▸ Work to complete
Return the data below in full, matching every line exactly.

------------------------------------------------

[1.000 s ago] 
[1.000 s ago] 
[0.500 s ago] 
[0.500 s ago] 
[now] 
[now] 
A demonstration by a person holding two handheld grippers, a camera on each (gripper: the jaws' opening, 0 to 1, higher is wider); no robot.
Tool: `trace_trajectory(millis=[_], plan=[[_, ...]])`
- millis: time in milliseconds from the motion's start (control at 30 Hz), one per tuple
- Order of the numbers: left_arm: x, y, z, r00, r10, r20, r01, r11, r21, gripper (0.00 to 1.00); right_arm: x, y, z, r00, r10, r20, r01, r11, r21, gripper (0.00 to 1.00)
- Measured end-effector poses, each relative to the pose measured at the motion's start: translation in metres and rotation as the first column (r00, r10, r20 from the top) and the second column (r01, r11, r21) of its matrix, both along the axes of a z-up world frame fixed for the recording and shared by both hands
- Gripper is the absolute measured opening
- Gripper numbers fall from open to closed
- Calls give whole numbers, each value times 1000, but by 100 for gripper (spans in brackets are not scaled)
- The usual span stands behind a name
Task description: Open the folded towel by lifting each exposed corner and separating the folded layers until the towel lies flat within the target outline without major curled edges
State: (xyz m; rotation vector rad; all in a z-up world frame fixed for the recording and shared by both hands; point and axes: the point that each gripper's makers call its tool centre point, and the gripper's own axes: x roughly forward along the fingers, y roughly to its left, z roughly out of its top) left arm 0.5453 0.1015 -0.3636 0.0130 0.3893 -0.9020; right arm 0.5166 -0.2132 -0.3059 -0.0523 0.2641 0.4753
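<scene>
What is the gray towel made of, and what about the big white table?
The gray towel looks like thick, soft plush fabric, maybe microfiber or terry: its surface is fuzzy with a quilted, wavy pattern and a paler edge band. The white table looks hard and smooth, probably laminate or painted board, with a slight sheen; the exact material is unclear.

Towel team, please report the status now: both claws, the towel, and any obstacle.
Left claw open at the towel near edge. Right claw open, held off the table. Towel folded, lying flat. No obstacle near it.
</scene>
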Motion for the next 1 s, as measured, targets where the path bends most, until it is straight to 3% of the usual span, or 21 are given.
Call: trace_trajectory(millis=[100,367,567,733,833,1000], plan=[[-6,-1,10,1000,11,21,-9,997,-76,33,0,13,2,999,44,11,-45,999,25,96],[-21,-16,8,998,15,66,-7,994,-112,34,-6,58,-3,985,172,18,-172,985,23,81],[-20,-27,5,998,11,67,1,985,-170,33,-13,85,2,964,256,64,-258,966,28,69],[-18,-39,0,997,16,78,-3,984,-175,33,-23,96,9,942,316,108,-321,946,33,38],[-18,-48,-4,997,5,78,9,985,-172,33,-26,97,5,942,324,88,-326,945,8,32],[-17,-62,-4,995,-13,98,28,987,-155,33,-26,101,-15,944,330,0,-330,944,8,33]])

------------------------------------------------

▸ Exercise response
[1.000 s ago] 
[1.000 s ago] 
[0.500 s ago] 
[0.500 s ago] 
[now] 
[now] 
A demonstration by a person holding two handheld grippers, a camera on each (gripper: the jaws' opening, 0 to 1, higher is wider); no robot.
Tool: `trace_trajectory(millis=[_], plan=[[_, ...]])`
- millis: time in milliseconds from the motion's start (control at 30 Hz), one per tuple
- Order of the numbers: left_arm: x, y, z, r00, r10, r20, r01, r11, r21, gripper (0.00 to 1.00); right_arm: x, y, z, r00, r10, r20, r01, r11, r21, gripper (0.00 to 1.00)
- Measured end-effector poses, each relative to the pose measured at the motion's start: translation in metres and rotation as the first column (r00, r10, r20 from the top) and the second column (r01, r11, r21) of its matrix, both along the axes of a z-up world frame fixed for the recording and shared by both hands
- Gripper is the absolute measured opening
- Gripper numbers fall from open to closed
- Calls give whole numbers, each value times 1000, but by 100 for gripper (spans in brackets are not scaled)
- The usual span stands behind a name
Task description: Open the folded towel by lifting each exposed corner and separating the folded layers until the towel lies flat within the target outline without major curled edges
State: (xyz m; rotation vector rad; all in a z-up world frame fixed for the recording and shared by both hands; point and axes: the point that each gripper's makers call its tool centre point, and the gripper's own axes: x roughly forward along the fingers, y roughly to its left, z roughly out of its top) left arm 0.5453 0.1015 -0.3636 0.0130 0.3893 -0.9020; right arm 0.5166 -0.2132 -0.3059 -0.0523 0.2641 0.4753
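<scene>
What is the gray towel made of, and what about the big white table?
The gray towel looks like thick, soft plush fabric, maybe microfiber or terry: its surface is fuzzy with a quilted, wavy pattern and a paler edge band. The white table looks hard and smooth, probably laminate or painted board, with a slight sheen; the exact material is unclear.

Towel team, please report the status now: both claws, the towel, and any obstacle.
Left claw open at the towel near edge. Right claw open, held off the table. Towel folded, lying flat. No obstacle near it.
</scene>
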Motion for the next 1 s, as measured, targets where the path bends most, until it is straight to 3% of the usual span, or 21 are given.
Call: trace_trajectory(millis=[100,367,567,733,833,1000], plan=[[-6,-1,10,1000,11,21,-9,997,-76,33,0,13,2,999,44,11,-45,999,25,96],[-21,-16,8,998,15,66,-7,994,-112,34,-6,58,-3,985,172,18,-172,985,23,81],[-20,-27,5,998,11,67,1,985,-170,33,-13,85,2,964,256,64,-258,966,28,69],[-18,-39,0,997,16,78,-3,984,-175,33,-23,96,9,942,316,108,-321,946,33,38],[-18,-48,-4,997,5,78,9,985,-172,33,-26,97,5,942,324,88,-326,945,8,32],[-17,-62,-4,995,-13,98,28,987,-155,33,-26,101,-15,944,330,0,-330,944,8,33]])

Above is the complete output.